EX-10.5 7 dex105.htm FORM OF DIRECTORS' STOCK OPTION AGREEMENT Form of Directors' Stock Option Agreement

Exhibit 10.5

CARDINAL HEALTH, INC.

DIRECTORS’ STOCK OPTION AGREEMENT

UNDER THE

2007 NONEMPLOYEE DIRECTORS EQUITY INCENTIVE PLAN

This agreement is entered into in Franklin County, Ohio. On [date of grant] (the “Grant Date”), Cardinal Health, Inc., an Ohio corporation (the “Company”), has awarded to [Director name] (“Awardee”), an option (the “Option”) to purchase [# of shares] common shares, without par value, of the Company (the “Shares”) for a price of $[X.XX] per share. The Option has been granted pursuant to the Cardinal Health, Inc. 2007 Nonemployee Directors Equity Incentive Plan (the “Plan”), and shall include and be subject to all provisions of the Plan, which are incorporated herein by reference, and shall be subject to the following provisions of this agreement. Capitalized terms used in this agreement which are not specifically defined shall have the meanings ascribed to such terms in the Plan. [INITIAL GRANT: This Option shall vest and become exercisable on the first anniversary of the Grant Date (the “Vesting Date”), subject to the provisions of this agreement, including those relating to the Awardee’s continued service on the Company’s Board of Directors (the “Board”).] [ANNUAL GRANT: This Option shall vest and become exercisable on the first anniversary of the Grant Date, except that if the [year] Annual Meeting of Shareholders is prior to the first anniversary of the Grant Date, then the Option shall vest on the date of the [year] Annual Meeting of Shareholders (in either event, the “Vesting Date”), subject to the provisions of this agreement, including those relating to the Awardee’s continued service on the Company’s Board of Directors (the “Board”).] Notwithstanding the foregoing, in the event of a Change of Control prior to Awardee’s termination of service on the Board, the Option shall vest in full. This Option shall expire on [date of expiration] (the “Grant Expiration Date”).

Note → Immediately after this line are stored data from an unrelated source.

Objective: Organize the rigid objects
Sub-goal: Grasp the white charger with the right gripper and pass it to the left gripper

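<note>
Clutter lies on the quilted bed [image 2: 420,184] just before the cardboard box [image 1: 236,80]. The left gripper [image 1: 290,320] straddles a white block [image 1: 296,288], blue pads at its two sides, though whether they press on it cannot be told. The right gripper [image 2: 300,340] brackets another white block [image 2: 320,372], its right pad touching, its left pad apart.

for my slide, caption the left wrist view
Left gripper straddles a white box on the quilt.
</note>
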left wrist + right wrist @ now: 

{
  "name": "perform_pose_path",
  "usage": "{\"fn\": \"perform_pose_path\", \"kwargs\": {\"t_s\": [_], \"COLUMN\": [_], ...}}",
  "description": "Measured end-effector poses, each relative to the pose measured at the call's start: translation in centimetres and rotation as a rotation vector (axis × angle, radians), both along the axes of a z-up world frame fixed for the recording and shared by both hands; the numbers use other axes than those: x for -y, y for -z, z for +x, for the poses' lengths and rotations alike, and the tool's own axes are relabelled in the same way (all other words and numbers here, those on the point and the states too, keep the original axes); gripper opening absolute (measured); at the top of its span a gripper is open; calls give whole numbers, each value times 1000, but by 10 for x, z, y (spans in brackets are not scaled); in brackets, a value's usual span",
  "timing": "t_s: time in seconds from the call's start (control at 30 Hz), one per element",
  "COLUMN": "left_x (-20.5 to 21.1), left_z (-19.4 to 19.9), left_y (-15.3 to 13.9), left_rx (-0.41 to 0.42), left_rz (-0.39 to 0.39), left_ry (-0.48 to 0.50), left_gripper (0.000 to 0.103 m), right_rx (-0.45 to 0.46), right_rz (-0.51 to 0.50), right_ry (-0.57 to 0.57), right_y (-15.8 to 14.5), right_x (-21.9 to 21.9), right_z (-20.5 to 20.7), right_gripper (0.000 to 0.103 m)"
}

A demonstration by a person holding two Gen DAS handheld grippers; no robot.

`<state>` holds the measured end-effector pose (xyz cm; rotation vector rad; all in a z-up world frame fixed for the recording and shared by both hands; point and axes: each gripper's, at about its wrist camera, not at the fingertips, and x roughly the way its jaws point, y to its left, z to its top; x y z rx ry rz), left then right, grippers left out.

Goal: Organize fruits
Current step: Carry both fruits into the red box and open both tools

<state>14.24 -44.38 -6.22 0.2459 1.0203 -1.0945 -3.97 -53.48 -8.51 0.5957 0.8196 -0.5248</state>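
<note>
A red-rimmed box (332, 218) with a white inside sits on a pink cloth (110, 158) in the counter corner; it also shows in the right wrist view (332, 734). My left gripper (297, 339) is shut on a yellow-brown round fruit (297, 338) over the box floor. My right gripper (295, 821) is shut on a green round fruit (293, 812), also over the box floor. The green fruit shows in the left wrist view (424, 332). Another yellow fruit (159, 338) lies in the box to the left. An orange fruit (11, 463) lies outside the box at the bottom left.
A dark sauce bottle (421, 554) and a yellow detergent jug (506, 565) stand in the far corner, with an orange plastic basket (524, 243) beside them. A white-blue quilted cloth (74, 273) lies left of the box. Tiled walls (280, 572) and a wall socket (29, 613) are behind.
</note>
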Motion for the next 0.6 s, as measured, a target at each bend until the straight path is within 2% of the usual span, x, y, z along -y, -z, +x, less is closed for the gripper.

1. Method of Exercise and Payment of Price.

(a) Method of Exercise. At any time when all or a portion the Option is exercisable under the Plan and this agreement, some or all of the exercisable portion of the Option may be exercised from time to time by written notice to the Company or such other method of exercise as may be specified by the Company, including without limitation, exercise by electronic means on the web site of the Company’s third-party equity plan administrator which shall:

(i) state the number of whole Shares with respect to which the Option is being exercised; and

(ii) if the Option is being exercised by anyone other than the Awardee, if not already provided, be accompanied by proof satisfactory to counsel for the Company of the right of such person or persons to exercise the Option under the Plan and all applicable laws and regulations.

(b) Payment of Exercise Price. The full exercise price for the portion of the Option being exercised shall be paid to the Company as provided below:

(i) in cash;

(ii) by check or wire transfer (denominated in U.S. Dollars);

(iii) subject to any conditions or limitations established by the Committee, other Shares which (A) in the case of Shares acquired from the Company (whether upon the exercise of an Option or otherwise), have been owned by the Awardee for more than six months on the date of surrender (unless this condition is waived by the Committee), and (B) have a Fair Market Value on the date of surrender equal to or greater than the aggregate exercise price of the Shares


as to which said Option shall be exercised (it being agreed that the excess of the Fair Market Value over the aggregate exercise price shall be refunded to the Awardee, with any fractional Share being repaid in cash);

(iv) consideration received by the Company under a broker-assisted sale and remittance program acceptable to the Committee; or

(v) any combination of the foregoing methods of payment.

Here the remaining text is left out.